I should mention that inter-VLAN routing is enabled on the layer 3 switch of the primary network. Removing the secondary network from the static route list or pulling the physical link kills it again - this time at trying to send an inventory before deploying.
If I pull the power on the secondary network they will all deploy at high speeds.
With the secondary network on (and inter-VLAN routing), some will deploy normally, others slowly - apparently arbitrarily, as the same machines will act differently from task to task.
It would seem the kernel arbitrarily sets which NIC is eth0 from boot to boot? That would perhaps explain why it would appear to use different NICs.If I pull the plug on the secondary network while deploying it stops deploying until plugged back in. So it’s using the “wrong” NIC…
Anyone ever see something like this?
-
@tag Is it arbitrarily? If you try the same PC over and over does it report different speeds?
I think it has to do with the order your system reports the NICs in. If it reports the slower NIC first it will use that. Perhaps that’s something you can alter on your end?
-
@Quazz
Yes, sometimes an image will deploy at 5GB/min - a few minutes later when trying again with the same client it will only deploy at a fraction of that speed…Otherwise I agree; I too believe it has to do with the order of the NICs.
I tried swapping the cables at first to see if it just chose one specific hardware ID first, but that was not the case.
Since then I’ve done quite a few test deployments on the same eigth machines. Mostly they’ll deploy slowly, but every now and again one will run on the faster NIC, which can be verified by pulling the cables and seeing which one makes it pause.
I’m not saying it’s arbitrary, but I don’t see a pattern so it seems arbitrary to me.
-
@tag Are you using quick image?
Might be possible to tell it to use the faster NIC by registering them, assigning the faster NIC as primary NIC and deploying in that manner, but I really can’t be certain on that, I was kind of hoping someone else would chime on in on this, heh.
-
@Quazz
No, they are registered and deployed through tasks. Actually it’s not a question of one NIC being faster than the other - they’re more or less identical mobo dual NICs - as it is the link speed. They’re 100Mbps switch ports on a 100Mbps trunk to the layer 3 switch. It was never intended for large data transfers - just remote access and so on.The primary MAC in the host registration is the faster link, so that has no effect, I’m afraid. These are 1Gbps switch ports for the clients and two ports in ether channel for the server.
-
@tag said in Dual NIC clients:
If i understand you correctly, your suggestion of trunking would enable the client to connect to the TFTP server on either link?
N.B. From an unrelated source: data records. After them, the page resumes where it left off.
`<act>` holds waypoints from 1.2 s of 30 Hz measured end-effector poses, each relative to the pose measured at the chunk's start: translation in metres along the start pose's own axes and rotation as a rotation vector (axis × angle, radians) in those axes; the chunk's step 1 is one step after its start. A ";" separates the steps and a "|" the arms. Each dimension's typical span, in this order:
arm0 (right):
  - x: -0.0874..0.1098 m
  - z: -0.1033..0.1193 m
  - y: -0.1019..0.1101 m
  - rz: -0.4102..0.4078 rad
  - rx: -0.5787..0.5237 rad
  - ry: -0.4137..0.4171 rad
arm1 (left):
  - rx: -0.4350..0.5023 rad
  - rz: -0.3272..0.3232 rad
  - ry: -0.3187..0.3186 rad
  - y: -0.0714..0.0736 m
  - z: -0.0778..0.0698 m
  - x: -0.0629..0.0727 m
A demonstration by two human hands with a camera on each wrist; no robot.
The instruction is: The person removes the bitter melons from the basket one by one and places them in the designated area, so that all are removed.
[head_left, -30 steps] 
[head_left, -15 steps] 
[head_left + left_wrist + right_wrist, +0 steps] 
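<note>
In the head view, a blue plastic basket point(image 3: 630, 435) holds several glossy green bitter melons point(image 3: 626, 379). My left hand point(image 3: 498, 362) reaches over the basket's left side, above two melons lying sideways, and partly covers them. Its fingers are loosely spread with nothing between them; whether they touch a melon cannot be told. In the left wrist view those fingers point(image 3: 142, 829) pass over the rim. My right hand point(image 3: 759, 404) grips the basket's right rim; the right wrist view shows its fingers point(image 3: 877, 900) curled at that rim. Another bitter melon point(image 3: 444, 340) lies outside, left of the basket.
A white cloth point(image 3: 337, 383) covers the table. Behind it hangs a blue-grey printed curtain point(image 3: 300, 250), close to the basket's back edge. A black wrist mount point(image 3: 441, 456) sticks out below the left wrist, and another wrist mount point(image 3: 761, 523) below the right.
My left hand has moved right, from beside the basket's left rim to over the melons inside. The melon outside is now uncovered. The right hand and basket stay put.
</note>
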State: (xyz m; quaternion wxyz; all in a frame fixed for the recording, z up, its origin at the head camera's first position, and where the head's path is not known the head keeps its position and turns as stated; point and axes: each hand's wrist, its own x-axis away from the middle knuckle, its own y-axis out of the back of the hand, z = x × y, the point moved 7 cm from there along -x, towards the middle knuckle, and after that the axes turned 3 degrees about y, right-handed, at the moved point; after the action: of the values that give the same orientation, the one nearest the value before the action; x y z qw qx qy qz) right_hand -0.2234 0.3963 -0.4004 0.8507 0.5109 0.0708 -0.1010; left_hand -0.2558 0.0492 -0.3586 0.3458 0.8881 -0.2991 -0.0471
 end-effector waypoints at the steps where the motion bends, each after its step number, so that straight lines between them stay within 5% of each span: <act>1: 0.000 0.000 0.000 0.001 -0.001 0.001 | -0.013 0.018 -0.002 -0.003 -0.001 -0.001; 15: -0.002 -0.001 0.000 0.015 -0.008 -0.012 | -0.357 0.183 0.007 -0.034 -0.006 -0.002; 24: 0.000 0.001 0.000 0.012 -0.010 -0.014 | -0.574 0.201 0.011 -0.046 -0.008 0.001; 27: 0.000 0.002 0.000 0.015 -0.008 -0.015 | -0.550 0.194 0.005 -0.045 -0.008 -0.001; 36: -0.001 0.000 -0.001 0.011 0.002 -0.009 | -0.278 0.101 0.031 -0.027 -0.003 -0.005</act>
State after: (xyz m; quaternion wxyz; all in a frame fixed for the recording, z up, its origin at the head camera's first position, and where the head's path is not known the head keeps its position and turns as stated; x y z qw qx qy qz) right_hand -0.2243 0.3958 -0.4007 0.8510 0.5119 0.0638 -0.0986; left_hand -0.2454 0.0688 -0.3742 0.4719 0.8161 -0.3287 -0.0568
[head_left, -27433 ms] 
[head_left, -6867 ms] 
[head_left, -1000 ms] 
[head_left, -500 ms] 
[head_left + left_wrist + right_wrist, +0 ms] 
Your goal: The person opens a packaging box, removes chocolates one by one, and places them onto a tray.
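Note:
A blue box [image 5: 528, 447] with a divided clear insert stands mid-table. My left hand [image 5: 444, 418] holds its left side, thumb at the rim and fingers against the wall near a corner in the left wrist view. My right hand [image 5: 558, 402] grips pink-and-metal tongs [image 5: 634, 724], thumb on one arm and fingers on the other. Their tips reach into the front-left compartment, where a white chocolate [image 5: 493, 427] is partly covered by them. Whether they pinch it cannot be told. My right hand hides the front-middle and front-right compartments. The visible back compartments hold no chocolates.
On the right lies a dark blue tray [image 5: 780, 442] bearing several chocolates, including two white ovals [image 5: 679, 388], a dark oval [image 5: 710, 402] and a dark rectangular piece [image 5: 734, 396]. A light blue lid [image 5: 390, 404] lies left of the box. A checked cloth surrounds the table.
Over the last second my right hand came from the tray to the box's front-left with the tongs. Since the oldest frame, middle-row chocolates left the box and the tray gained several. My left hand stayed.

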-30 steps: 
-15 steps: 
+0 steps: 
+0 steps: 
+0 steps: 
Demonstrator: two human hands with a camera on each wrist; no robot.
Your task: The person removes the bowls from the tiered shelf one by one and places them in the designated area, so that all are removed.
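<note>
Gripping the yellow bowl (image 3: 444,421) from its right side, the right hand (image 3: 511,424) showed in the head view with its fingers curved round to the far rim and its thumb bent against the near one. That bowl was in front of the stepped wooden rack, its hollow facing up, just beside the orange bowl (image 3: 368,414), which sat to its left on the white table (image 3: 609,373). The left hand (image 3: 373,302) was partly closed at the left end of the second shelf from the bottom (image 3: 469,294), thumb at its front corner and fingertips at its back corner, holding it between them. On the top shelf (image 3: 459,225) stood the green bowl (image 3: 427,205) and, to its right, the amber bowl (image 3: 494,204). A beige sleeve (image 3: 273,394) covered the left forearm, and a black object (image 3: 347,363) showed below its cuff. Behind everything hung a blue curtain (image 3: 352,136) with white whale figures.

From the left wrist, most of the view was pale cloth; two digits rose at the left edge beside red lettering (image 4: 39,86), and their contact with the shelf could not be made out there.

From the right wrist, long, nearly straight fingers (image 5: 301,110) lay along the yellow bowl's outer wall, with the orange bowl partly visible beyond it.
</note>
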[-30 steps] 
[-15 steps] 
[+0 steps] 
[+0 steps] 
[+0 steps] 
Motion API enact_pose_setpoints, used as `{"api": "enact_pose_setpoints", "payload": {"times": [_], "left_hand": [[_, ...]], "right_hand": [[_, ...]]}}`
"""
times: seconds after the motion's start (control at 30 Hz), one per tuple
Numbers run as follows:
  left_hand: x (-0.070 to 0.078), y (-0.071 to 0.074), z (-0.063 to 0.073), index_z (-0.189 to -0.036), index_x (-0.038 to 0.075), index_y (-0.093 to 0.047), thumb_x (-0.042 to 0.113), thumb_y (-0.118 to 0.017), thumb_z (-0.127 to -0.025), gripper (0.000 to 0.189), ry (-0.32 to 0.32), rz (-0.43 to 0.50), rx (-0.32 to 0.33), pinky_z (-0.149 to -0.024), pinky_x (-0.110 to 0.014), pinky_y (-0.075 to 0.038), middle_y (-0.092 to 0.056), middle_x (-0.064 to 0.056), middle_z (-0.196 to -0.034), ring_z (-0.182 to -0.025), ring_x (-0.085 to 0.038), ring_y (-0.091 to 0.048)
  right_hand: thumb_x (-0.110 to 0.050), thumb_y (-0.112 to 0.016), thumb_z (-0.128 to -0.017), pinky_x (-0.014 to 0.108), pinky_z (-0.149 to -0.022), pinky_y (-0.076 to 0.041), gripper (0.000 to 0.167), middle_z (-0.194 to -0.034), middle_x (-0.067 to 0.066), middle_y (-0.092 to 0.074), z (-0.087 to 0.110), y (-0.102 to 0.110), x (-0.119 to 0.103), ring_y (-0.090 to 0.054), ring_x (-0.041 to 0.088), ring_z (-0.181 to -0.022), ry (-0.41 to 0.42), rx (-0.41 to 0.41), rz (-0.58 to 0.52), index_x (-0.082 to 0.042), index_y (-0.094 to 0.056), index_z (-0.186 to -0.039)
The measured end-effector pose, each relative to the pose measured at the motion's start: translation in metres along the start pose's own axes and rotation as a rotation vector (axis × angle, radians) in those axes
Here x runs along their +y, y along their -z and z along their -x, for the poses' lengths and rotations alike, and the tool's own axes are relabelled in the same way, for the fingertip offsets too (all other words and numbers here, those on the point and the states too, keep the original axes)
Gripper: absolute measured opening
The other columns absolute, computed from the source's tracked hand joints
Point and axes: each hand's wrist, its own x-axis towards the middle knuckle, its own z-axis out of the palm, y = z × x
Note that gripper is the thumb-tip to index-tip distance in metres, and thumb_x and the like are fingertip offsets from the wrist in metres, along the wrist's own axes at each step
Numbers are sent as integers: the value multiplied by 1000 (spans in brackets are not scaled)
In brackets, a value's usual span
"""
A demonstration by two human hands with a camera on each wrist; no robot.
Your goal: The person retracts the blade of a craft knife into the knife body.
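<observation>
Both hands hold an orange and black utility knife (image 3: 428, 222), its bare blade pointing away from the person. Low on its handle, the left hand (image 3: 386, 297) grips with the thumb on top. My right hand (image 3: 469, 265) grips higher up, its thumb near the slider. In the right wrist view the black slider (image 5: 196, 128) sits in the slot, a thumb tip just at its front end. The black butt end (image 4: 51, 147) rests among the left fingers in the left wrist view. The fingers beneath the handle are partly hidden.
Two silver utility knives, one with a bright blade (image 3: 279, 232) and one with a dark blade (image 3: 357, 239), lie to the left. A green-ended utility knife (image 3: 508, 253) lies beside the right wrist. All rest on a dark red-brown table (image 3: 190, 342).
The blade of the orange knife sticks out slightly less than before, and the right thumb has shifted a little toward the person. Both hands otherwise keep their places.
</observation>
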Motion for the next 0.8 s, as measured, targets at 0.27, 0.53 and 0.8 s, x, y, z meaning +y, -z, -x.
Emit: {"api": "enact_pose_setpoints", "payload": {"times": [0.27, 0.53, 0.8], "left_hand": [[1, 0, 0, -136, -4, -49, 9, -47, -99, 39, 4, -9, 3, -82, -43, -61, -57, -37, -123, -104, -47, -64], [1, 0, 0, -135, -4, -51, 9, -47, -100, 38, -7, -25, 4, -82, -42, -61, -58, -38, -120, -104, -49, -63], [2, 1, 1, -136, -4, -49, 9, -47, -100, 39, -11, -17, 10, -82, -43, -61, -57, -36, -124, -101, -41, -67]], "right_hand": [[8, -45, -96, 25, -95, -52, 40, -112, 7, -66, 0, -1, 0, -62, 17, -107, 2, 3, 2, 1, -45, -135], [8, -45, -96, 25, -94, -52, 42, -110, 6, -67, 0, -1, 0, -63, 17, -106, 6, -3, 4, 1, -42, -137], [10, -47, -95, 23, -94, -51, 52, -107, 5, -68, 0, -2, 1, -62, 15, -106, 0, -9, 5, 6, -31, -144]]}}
No, the developmental version of fog is called “fog trunk”.
-
@Quazz do we know of any linux kernel arguments that specify only using a particular nic, or disabling a particular nic?
Maybe even a custom kernel could be an answer? Or custom init?
-
@Wayne-Workman The problem is, what arguments can we use to differentiate? It sounds like they’re basically identical NICs connecting to different network outlets, probably getting inconsistent names as well. (based on his results)
https://www.kernel.org/doc/Documentation/kernel-parameters.txt
Scroll down to grcan.enable0
Looks like those options are useful?
-
@Quazz very nice. I read it’s description, but the one below it caught my eye:
grcan.select= [HW] Select which physical interface to use. Format: 0 | 1 Default: 0
So perhaps try this for the host’s kernel arguments (web gui -> host management -> desired host -> kernel arguments)
grcan.select=1
See what happens?
-
@Quazz and @Wayne-Workman
Thanks for the suggestions.
I tried playing around with grcan.enable0=[0|1] and grcan.enable1=[0|1] as well as grcan.select=[0|1] but none had any effect. The kernel continues to choose the slower link in most cases. Seemed promising, though…
What I do notice for the first time, though, is that whatever NIC is not chosen is disabled. I hadn’t noticed as I can’t see the backs of the boxes very well. Here it is also obvious that the active NIC changes on occasion, as the LEDs die on the disabled NIC.
-
@tag I think you’re going to have to build a custom init. You can change the fog.upload and fog.download scripts. The idea would be to use shell script to determine which interface is on the right network, and then disable the other interface (or enable it). It should be pretty simple.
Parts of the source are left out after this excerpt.